Pan-Canadian self-regulator IIROC urges Canadian companies to revise agreements that exclude or unreasonably limit their accountability and place liability on clients.
October 10, 2019, | AtoZ Markets – The Investment Industry Regulatory Organization of Canada (IIROC) today published Guidance advising firms to review their retail client account agreements and to change or remove clauses that absolve them of liability, or that are inconsistent with regulatory obligations.
IIROC identifies clauses that raise regulatory concerns
During reviews of agreements from a variety of firms, the Canadian regulator came across clauses that raise regulatory concerns by excluding a firm’s liability for losses, including those caused by the firm or relieving a firm from its securities law obligations, such as suitability. This is inconsistent with IIROC rules and firms’ regulatory obligations.

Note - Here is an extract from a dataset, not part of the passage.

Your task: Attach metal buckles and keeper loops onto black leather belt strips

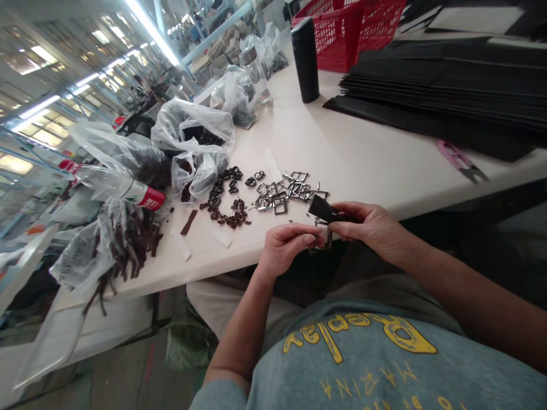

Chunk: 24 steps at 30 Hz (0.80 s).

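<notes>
Fingers of both hands pinch one dark strap (323,209) at the counter (363,159) edge, left hand (285,246) at 9 o'clock, right hand (370,226) at 3. Any slip probably drops its small buckle (323,234) lapward; loose buckles (284,193) lie at 11 o'clock.

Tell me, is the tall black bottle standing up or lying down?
Standing up. The black bottle stands on its base on the table, cap on top, beside the red basket.

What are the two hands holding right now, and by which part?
Both hands, left hand and right hand, pinch a dark strap piece by its lower end, with what looks like a metal buckle there.
</notes>
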Tool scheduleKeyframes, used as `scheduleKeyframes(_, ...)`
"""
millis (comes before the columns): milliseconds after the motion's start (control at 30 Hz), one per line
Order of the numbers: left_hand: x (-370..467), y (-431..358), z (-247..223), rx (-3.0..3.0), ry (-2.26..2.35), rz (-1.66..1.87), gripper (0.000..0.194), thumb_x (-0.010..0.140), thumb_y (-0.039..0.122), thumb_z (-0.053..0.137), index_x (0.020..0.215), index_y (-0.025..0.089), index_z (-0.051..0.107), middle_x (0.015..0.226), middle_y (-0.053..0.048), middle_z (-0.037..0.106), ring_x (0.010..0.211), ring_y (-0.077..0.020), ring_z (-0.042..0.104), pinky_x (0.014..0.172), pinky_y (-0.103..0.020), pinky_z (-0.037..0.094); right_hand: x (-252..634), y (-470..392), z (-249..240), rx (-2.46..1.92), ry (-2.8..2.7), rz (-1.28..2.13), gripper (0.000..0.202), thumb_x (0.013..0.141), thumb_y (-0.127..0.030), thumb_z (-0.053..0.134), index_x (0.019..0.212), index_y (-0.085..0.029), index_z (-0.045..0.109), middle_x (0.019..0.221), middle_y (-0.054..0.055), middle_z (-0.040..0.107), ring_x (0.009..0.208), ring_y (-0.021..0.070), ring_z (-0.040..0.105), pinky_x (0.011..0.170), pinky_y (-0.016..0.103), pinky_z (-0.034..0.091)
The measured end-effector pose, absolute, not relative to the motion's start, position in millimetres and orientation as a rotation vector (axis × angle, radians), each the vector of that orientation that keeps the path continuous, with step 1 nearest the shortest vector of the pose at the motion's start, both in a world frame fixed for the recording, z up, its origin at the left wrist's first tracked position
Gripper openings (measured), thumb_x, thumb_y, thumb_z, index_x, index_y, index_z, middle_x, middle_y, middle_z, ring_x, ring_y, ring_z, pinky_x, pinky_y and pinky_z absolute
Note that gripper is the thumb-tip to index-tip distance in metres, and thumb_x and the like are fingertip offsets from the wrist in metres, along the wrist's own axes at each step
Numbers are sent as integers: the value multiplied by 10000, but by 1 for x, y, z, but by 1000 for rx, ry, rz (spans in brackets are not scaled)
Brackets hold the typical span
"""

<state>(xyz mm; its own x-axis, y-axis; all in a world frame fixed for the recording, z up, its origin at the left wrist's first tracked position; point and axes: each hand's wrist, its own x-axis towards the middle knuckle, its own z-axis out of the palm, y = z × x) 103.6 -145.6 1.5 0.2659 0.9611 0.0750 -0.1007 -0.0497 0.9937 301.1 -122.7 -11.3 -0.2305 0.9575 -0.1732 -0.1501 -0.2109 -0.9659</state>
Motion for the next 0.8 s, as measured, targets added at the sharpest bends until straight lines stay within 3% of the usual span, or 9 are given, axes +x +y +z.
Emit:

“It is inappropriate for any contractual clause to unreasonably limit or waive a firm’s liability for losses when that firm is in breach of its regulatory obligations to IIROC and to securities laws. Canadian retail clients should not be put at risk because of a firm’s own mistakes,” says Andrew J. Kriegler , IIROC’s President and CEO.
The following are examples of inappropriate clauses:
- firms waiving responsibility when clients suffer losses because of employee recommendations – effectively excluding themselves from meeting IIROC’s suitability requirements;
- firms waiving or arbitrarily limiting their liability in the amount owed to clients for damages; and
- firms limiting liability for technology malfunctions within their control (such as platform functionality) or unreasonably limiting liability for malfunctioning automated or outsourced processes.
IIROC regulated firms should review retail client account agreements
Effective immediately, Canadian firms are encouraged to review and revise inappropriate limitation of liability clauses in retail client agreements and to notify clients of changes.
In upcoming examinations, IIROC will review agreements and flag any issues. Depending on the severity, IIROC will recommend corrections, include such clauses as a finding or, in egregious cases, refer the matter for investigation and possible disciplinary action.
“Investor protection is a core obligation of all IIROC-regulated firms and clauses like this that attempt to absolve firms of this obligation are simply unacceptable,” adds Kriegler.